Task to carry out
In the records below, find the line holding "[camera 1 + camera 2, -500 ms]" and the line holding "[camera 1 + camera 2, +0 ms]". Set down both, with every line between them, exactly.

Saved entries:
##########
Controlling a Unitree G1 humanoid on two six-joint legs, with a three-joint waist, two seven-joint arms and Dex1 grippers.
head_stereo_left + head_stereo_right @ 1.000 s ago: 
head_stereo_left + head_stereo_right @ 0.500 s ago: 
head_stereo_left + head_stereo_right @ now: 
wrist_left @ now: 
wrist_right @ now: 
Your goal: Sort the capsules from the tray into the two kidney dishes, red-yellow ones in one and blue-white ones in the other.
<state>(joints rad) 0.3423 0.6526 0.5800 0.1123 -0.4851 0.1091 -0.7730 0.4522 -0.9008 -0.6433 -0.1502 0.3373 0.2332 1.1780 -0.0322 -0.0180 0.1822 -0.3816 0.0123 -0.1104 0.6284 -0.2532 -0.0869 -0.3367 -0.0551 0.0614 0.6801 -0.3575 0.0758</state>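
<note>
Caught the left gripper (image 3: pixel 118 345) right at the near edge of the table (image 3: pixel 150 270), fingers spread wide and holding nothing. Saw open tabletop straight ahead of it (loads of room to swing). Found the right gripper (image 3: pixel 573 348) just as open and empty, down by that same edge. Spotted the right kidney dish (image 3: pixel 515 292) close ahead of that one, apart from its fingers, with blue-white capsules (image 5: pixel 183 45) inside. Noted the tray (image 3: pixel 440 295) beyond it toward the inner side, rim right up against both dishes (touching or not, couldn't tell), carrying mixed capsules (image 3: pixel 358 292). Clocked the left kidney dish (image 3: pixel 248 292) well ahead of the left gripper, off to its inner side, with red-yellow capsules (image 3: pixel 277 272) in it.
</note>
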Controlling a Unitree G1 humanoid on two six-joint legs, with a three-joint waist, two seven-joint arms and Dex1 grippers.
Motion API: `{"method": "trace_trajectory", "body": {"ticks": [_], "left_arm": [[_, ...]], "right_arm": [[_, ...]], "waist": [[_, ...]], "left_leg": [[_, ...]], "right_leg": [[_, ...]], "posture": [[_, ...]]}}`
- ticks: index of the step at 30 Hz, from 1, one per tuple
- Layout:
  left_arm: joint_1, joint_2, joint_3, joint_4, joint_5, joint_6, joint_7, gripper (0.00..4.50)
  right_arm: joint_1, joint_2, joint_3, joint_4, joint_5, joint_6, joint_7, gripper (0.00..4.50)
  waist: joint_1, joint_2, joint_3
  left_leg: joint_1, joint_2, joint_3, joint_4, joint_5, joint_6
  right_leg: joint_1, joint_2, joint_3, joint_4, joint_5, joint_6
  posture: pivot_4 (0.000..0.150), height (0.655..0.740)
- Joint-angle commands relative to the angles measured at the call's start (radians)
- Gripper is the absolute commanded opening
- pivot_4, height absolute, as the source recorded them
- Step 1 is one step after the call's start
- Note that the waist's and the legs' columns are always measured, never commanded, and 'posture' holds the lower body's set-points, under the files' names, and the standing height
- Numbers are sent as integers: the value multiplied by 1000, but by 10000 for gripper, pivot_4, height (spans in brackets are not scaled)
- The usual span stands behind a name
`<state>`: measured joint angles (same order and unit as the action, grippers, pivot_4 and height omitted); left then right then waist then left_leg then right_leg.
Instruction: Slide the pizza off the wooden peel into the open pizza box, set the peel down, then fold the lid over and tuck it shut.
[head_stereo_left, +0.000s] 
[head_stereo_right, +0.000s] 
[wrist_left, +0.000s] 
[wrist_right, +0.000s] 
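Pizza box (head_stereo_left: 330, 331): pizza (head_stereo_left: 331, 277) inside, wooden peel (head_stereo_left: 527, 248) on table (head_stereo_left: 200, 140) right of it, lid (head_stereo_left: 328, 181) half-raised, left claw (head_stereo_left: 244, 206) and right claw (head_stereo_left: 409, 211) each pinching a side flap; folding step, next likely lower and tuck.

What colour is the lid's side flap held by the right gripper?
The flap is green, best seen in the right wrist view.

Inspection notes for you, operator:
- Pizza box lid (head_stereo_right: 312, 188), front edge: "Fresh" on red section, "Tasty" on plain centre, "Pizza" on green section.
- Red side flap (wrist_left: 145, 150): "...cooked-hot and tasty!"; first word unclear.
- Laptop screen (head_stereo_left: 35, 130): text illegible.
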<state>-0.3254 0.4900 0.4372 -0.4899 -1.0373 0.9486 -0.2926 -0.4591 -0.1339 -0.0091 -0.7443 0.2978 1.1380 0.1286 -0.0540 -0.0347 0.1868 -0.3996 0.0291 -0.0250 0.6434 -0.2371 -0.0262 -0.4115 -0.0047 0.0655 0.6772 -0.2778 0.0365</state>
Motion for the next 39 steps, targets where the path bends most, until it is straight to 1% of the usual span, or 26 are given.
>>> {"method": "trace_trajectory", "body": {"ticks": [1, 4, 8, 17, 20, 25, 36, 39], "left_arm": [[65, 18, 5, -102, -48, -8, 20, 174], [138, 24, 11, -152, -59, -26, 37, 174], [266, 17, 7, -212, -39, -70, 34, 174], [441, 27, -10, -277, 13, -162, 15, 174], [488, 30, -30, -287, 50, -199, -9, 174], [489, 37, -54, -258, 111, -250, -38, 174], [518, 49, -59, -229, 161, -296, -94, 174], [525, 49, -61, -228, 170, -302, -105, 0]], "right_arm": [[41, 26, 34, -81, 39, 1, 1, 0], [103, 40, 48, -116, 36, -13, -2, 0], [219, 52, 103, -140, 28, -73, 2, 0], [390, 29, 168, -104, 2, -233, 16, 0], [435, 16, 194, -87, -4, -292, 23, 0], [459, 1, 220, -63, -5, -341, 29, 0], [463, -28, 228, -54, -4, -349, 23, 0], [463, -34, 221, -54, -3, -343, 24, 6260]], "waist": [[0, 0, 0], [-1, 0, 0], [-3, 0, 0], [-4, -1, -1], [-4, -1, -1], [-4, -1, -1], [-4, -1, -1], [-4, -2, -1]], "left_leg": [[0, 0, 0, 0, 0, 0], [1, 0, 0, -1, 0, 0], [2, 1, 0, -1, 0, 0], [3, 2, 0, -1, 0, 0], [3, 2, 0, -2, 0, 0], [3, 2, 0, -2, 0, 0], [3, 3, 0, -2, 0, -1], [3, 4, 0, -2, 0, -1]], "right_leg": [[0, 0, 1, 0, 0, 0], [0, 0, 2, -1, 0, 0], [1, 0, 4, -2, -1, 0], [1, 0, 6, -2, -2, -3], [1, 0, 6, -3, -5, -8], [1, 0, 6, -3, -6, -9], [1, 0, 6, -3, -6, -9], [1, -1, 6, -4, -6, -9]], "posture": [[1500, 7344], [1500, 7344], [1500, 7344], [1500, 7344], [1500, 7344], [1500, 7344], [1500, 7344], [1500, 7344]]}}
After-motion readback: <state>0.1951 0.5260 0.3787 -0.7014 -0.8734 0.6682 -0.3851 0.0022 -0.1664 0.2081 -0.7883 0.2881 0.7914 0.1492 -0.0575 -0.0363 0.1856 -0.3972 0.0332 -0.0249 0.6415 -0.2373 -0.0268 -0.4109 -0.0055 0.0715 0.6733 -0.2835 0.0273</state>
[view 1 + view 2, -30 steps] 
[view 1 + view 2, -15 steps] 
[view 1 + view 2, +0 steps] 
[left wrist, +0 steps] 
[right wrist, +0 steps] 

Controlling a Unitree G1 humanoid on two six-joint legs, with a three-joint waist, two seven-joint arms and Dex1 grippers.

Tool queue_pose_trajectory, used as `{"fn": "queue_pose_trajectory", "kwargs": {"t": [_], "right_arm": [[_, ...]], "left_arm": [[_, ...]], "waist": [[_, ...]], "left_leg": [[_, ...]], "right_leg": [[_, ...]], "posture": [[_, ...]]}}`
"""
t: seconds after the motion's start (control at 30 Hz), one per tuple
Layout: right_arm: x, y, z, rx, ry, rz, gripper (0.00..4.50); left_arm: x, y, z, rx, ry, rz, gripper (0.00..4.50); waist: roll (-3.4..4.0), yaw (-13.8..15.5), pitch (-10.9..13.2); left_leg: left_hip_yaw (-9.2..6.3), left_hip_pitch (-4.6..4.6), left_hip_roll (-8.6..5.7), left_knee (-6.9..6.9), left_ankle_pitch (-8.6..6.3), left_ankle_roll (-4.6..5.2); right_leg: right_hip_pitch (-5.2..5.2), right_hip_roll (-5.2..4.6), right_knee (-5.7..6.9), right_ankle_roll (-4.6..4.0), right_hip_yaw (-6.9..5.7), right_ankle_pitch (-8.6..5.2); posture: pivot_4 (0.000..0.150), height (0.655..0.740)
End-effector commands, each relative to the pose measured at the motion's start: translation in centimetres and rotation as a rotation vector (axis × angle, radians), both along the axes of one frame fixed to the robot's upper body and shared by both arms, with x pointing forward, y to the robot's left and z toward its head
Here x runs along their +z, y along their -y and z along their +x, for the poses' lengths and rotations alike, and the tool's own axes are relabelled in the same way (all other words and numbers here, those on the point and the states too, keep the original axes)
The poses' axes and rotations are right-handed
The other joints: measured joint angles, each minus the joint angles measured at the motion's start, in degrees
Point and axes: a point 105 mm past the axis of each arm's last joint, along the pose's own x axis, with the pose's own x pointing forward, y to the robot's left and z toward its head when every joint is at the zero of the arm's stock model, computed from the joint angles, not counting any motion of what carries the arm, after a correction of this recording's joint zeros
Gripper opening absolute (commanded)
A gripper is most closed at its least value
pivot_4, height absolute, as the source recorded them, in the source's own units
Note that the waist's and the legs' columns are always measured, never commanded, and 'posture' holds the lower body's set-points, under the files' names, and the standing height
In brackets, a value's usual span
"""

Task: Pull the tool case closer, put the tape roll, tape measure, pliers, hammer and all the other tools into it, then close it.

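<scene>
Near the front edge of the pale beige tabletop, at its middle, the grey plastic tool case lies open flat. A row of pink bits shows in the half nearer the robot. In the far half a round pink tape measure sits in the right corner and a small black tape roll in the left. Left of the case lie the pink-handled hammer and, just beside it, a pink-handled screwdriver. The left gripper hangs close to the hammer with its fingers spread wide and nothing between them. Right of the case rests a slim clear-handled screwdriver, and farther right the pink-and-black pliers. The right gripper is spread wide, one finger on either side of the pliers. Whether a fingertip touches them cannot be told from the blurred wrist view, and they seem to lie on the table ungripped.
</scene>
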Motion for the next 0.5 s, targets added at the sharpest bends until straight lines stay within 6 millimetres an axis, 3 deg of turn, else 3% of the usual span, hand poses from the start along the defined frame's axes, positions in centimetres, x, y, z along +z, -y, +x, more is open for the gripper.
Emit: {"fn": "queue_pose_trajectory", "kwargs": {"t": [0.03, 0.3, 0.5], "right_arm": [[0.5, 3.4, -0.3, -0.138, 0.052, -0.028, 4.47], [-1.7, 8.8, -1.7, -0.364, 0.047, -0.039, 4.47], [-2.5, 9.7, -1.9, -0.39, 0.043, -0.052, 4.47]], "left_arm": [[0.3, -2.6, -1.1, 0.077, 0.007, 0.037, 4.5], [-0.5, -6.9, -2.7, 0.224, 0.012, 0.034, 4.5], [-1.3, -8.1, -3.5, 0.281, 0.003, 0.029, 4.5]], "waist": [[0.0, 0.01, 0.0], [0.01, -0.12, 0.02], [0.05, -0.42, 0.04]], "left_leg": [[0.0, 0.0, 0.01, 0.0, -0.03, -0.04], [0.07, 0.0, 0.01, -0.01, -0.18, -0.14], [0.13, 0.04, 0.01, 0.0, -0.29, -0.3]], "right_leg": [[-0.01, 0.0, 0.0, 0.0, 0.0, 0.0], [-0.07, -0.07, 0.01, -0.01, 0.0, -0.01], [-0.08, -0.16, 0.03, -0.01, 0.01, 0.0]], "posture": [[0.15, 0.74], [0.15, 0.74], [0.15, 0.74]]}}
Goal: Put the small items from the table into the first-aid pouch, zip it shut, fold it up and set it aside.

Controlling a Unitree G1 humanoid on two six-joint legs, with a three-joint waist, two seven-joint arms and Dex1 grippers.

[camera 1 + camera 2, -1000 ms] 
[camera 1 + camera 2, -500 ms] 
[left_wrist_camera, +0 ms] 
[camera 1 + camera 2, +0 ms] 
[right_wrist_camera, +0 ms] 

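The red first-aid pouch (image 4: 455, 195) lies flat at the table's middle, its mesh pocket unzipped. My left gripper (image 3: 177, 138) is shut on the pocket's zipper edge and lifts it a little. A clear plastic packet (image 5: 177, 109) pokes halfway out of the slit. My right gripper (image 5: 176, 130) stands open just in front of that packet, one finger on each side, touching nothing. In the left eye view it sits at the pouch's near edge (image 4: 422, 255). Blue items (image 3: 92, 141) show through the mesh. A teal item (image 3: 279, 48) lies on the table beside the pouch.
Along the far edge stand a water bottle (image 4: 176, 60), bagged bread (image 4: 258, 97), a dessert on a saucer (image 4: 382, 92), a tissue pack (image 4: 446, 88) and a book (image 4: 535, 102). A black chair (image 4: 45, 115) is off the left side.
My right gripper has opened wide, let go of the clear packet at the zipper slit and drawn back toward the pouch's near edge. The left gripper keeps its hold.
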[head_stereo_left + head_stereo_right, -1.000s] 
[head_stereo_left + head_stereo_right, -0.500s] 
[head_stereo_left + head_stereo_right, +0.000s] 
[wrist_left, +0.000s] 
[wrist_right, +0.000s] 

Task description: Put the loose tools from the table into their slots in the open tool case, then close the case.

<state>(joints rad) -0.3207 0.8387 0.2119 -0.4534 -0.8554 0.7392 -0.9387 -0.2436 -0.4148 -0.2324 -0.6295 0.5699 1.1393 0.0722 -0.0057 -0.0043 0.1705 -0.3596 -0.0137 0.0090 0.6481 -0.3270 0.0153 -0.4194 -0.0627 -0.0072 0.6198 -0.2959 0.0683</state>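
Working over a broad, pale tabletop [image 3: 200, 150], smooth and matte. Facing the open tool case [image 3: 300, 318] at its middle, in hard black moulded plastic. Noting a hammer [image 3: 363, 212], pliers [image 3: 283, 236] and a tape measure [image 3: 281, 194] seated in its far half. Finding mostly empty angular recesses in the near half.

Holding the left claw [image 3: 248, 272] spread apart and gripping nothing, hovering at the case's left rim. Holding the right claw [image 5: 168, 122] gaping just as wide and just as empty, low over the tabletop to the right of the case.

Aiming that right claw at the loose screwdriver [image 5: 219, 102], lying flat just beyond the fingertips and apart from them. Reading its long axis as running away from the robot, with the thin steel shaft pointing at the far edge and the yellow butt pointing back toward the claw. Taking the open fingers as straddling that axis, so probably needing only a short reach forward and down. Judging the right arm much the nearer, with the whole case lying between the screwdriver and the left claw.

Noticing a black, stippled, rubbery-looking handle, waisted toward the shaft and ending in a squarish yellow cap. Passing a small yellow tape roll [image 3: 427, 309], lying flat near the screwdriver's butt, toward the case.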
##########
Written reply
[camera 1 + camera 2, -500 ms] 
[left_wrist_camera, +0 ms] 
[camera 1 + camera 2, +0 ms] 

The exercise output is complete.